• Instructions to follow
The answer should be one number: the count of lines in the listing below with "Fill" in them.

• Exercise data
==============================

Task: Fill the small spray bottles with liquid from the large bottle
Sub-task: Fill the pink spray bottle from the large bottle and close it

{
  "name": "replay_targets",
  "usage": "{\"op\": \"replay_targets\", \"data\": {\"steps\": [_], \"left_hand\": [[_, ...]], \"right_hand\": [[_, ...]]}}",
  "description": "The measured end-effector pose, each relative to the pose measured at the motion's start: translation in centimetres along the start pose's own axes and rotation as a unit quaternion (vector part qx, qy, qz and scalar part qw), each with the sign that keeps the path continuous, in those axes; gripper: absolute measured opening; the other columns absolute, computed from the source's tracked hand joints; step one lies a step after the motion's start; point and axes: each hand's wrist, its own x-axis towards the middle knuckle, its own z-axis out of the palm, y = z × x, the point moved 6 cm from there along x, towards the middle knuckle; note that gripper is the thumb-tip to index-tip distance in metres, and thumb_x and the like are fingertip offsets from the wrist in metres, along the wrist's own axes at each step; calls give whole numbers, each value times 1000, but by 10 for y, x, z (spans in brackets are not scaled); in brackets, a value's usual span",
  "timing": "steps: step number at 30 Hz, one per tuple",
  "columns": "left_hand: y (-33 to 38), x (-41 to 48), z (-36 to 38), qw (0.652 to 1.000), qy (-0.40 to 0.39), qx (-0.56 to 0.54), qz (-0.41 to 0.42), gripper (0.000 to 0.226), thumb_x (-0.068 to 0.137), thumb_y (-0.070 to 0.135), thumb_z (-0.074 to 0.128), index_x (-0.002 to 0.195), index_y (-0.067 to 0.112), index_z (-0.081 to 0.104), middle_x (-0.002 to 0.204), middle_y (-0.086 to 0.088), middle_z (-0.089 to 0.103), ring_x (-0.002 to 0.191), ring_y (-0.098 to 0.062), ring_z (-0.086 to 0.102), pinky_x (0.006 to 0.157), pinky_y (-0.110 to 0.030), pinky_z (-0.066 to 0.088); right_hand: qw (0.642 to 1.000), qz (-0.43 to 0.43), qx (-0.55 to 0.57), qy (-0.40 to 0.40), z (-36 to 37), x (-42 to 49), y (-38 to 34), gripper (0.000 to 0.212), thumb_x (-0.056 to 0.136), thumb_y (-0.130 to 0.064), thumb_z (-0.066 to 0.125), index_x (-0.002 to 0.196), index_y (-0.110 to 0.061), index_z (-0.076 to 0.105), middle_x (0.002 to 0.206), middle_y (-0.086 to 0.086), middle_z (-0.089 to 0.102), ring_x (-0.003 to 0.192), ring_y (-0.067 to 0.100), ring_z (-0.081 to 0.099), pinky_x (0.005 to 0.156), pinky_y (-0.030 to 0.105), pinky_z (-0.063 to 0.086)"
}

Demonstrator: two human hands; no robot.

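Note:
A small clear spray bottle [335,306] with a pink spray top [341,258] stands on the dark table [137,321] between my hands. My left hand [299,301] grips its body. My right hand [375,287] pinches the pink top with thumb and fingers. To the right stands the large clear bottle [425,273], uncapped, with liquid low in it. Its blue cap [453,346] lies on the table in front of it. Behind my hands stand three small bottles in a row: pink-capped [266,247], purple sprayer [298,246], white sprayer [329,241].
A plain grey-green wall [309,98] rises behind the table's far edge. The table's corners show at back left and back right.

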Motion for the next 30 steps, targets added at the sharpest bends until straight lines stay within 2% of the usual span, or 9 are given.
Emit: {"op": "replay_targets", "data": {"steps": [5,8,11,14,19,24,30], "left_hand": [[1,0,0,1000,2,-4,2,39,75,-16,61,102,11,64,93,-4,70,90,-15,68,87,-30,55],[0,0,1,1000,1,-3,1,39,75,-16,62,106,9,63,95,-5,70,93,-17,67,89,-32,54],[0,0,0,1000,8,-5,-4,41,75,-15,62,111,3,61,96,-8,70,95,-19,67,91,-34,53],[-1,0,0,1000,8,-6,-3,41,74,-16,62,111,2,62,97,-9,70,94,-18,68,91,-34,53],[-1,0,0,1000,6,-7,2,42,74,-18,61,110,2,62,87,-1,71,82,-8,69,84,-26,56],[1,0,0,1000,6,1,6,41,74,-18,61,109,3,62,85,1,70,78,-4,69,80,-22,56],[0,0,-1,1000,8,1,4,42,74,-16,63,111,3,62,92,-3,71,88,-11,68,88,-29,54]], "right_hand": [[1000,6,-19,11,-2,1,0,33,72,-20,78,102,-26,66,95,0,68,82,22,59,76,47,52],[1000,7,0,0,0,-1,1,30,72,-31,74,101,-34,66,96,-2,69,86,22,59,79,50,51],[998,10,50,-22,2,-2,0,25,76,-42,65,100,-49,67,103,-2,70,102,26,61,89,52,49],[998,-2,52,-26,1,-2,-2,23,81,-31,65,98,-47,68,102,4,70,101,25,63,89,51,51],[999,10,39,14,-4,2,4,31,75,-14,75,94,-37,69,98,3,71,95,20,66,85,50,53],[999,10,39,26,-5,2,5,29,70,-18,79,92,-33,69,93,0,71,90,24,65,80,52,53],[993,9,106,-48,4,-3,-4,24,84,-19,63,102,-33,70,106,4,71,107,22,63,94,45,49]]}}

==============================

• Your response
2